TASK ITEM> Look through the data below for the line with "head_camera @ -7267" and the line with "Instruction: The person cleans", then output those two and all lines in between, exactly as written.

[Collected data]
---

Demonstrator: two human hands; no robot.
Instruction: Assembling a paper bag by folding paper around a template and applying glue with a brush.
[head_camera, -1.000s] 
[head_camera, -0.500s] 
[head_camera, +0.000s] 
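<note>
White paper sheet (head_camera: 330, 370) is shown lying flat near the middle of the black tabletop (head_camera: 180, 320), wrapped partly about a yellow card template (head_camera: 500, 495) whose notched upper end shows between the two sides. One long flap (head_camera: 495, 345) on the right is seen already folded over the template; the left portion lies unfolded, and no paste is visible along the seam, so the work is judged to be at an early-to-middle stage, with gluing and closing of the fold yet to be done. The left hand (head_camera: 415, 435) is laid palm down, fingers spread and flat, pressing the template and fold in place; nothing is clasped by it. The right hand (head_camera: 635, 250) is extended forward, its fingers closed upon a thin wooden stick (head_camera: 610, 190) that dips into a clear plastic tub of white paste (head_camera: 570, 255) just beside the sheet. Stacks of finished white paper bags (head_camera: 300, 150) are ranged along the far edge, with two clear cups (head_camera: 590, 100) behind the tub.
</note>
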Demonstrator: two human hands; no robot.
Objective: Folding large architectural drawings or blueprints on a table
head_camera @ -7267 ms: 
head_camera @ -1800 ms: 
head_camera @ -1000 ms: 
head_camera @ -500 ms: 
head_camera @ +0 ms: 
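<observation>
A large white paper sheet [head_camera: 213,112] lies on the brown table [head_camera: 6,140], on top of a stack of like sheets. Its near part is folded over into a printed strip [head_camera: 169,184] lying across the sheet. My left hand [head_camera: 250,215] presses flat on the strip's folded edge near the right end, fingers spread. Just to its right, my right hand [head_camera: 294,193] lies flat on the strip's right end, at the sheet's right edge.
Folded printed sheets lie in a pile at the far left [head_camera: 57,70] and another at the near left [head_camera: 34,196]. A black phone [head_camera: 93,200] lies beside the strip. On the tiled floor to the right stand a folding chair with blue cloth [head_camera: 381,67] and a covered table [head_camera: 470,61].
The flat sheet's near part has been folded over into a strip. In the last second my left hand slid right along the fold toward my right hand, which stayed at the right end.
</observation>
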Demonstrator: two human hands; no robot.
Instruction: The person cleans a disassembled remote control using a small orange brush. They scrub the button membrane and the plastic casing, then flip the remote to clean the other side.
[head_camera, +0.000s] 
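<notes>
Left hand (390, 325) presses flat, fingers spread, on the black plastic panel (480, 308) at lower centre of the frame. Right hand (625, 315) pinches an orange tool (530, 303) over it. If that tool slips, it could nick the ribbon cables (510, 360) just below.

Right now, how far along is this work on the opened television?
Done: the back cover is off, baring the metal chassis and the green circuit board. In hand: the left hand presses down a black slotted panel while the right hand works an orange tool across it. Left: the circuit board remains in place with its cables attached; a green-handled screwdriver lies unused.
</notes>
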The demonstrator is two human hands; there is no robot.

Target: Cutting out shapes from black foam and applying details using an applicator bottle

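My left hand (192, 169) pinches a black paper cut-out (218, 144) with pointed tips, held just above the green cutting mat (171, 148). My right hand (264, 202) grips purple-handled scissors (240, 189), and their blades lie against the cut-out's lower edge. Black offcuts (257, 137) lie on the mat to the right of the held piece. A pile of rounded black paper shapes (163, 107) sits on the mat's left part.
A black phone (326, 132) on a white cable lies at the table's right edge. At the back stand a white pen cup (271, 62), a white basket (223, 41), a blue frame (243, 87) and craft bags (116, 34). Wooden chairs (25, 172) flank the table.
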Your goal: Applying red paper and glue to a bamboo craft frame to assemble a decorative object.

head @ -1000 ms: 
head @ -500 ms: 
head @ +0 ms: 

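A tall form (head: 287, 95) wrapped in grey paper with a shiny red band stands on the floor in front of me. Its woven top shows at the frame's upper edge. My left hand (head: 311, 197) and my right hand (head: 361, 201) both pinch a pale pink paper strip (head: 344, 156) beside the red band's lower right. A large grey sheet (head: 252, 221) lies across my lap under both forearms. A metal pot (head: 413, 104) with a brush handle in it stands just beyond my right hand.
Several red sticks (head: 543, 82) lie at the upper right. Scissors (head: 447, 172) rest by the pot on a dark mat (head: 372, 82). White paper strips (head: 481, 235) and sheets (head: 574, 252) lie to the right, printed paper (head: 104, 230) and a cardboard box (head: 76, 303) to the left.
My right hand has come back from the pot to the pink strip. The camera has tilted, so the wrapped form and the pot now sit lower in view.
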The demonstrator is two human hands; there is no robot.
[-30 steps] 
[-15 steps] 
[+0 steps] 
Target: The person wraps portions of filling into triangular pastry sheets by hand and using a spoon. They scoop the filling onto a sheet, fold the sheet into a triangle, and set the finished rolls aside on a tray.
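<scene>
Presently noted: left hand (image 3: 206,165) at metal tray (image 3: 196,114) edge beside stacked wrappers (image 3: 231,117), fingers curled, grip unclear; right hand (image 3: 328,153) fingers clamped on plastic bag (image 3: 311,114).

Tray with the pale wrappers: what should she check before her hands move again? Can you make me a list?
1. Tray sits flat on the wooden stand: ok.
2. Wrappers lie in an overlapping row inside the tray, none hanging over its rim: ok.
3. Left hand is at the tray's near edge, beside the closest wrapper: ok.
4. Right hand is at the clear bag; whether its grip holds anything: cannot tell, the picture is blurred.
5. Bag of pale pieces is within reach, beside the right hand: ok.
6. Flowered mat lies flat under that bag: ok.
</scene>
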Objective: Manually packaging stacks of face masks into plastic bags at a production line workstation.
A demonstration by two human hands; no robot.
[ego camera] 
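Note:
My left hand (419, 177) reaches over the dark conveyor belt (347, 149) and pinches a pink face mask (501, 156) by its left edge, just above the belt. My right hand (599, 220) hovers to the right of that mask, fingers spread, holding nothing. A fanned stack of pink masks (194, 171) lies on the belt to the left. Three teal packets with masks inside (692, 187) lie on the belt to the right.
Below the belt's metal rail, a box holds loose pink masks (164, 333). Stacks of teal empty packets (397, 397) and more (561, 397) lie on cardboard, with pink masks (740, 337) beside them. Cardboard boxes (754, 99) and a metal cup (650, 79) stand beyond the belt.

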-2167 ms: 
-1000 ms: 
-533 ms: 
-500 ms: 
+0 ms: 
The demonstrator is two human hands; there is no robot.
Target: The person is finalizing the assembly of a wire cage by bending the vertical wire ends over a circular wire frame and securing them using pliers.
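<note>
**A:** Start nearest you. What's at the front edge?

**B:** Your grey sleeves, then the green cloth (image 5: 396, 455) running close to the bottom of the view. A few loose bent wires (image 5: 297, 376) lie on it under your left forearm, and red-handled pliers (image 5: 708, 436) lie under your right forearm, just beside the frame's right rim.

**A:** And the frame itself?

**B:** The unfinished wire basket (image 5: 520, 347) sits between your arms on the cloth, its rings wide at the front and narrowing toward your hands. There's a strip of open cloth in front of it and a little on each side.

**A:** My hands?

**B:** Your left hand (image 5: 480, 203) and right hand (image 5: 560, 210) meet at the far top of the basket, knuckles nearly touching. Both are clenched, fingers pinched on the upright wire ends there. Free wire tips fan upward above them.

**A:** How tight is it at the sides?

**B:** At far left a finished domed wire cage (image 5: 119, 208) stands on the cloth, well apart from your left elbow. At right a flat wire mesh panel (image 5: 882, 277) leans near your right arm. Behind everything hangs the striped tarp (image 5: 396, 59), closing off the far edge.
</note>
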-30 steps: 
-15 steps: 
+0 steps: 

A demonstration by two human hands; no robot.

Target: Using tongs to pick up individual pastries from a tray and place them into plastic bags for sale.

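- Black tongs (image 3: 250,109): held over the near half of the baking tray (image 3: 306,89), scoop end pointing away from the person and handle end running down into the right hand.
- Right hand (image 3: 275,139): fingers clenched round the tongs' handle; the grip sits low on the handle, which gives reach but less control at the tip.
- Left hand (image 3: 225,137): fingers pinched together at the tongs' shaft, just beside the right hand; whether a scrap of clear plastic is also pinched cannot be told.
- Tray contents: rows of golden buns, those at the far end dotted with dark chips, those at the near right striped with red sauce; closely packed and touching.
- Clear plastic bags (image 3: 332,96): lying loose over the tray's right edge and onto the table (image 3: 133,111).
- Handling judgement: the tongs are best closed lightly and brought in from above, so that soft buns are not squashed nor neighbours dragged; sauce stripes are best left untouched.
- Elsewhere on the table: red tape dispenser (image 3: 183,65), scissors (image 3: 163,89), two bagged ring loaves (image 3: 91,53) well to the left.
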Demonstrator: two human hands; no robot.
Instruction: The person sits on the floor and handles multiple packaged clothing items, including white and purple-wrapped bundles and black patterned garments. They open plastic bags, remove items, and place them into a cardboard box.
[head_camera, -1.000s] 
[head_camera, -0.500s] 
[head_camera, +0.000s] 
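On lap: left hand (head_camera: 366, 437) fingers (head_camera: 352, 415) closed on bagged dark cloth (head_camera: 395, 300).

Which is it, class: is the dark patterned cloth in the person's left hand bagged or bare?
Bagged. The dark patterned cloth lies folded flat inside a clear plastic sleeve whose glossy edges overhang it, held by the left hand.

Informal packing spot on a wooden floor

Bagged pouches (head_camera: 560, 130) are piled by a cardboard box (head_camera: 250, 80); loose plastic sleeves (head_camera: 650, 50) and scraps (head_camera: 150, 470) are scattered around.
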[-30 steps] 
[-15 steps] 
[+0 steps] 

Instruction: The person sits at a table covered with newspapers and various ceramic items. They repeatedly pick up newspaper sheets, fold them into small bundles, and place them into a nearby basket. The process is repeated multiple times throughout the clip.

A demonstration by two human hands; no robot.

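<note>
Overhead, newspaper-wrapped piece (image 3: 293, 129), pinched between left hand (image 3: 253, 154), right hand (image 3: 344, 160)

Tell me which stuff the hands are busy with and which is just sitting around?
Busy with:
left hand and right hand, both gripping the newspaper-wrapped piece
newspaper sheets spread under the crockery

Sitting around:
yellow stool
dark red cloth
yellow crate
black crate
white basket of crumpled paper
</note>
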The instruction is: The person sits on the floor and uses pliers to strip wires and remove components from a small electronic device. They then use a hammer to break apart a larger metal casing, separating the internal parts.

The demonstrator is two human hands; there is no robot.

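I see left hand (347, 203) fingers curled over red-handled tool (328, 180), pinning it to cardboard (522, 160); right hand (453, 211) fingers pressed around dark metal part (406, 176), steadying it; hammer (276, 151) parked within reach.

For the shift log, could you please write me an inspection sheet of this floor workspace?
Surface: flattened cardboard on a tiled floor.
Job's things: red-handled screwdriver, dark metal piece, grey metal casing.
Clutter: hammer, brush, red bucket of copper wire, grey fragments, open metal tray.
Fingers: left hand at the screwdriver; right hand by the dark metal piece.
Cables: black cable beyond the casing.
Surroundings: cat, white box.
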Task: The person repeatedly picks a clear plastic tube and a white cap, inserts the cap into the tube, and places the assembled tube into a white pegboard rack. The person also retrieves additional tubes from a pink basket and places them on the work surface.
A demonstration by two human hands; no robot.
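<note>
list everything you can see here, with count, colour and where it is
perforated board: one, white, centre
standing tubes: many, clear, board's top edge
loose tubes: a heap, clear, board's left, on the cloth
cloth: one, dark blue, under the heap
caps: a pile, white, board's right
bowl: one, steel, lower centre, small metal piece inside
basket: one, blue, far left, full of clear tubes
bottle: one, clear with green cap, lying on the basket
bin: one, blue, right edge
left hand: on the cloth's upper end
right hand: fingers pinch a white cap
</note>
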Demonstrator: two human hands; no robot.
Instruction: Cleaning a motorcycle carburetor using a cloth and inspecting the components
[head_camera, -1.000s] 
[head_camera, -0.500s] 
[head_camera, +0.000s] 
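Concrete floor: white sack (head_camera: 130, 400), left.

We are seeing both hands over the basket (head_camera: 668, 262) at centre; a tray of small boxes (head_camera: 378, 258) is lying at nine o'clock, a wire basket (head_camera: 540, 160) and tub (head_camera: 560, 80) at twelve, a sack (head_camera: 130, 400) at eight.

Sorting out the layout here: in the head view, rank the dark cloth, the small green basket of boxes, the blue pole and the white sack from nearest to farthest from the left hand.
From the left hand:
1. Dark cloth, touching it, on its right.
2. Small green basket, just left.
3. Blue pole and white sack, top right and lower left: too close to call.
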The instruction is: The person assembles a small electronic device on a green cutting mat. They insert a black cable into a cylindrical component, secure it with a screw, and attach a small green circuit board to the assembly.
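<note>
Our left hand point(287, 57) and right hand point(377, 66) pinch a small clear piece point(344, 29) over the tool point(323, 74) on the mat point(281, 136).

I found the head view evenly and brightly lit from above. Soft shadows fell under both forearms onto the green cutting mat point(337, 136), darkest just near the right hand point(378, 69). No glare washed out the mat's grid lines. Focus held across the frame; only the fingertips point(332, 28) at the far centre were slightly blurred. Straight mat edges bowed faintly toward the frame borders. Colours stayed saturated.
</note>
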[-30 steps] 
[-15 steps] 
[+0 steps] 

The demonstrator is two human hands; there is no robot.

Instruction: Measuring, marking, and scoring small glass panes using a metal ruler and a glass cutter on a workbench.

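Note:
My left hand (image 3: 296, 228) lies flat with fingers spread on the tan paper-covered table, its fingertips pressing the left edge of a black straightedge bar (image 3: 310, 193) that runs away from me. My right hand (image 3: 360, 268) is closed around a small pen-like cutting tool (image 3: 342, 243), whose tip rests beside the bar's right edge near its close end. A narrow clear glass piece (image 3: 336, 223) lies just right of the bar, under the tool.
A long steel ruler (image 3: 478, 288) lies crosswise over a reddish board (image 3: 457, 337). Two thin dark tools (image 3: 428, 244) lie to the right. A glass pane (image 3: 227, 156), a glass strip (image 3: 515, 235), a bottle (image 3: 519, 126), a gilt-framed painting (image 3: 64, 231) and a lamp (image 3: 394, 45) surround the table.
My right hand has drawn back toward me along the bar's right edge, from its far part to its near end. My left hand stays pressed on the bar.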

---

WRITTEN ANSWER>
head_camera @ -7267 ms: 
head_camera @ -1800 ms: 
head_camera @ -1000 ms: 
head_camera @ -500 ms: 
head_camera @ +0 ms: 
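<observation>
A large white paper sheet [head_camera: 213,112] lies on the brown table [head_camera: 6,140], on top of a stack of like sheets. Its near part is folded over into a printed strip [head_camera: 169,184] lying across the sheet. My left hand [head_camera: 250,215] presses flat on the strip's folded edge near the right end, fingers spread. Just to its right, my right hand [head_camera: 294,193] lies flat on the strip's right end, at the sheet's right edge.
Folded printed sheets lie in a pile at the far left [head_camera: 57,70] and another at the near left [head_camera: 34,196]. A black phone [head_camera: 93,200] lies beside the strip. On the tiled floor to the right stand a folding chair with blue cloth [head_camera: 381,67] and a covered table [head_camera: 470,61].
The flat sheet's near part has been folded over into a strip. In the last second my left hand slid right along the fold toward my right hand, which stayed at the right end.
</observation>
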Demonstrator: two human hands; no robot.
Instruction: The person cleans a disassembled remote control using a small orange brush. They scrub the button membrane and the plastic casing, then flip the remote to clean the other side.

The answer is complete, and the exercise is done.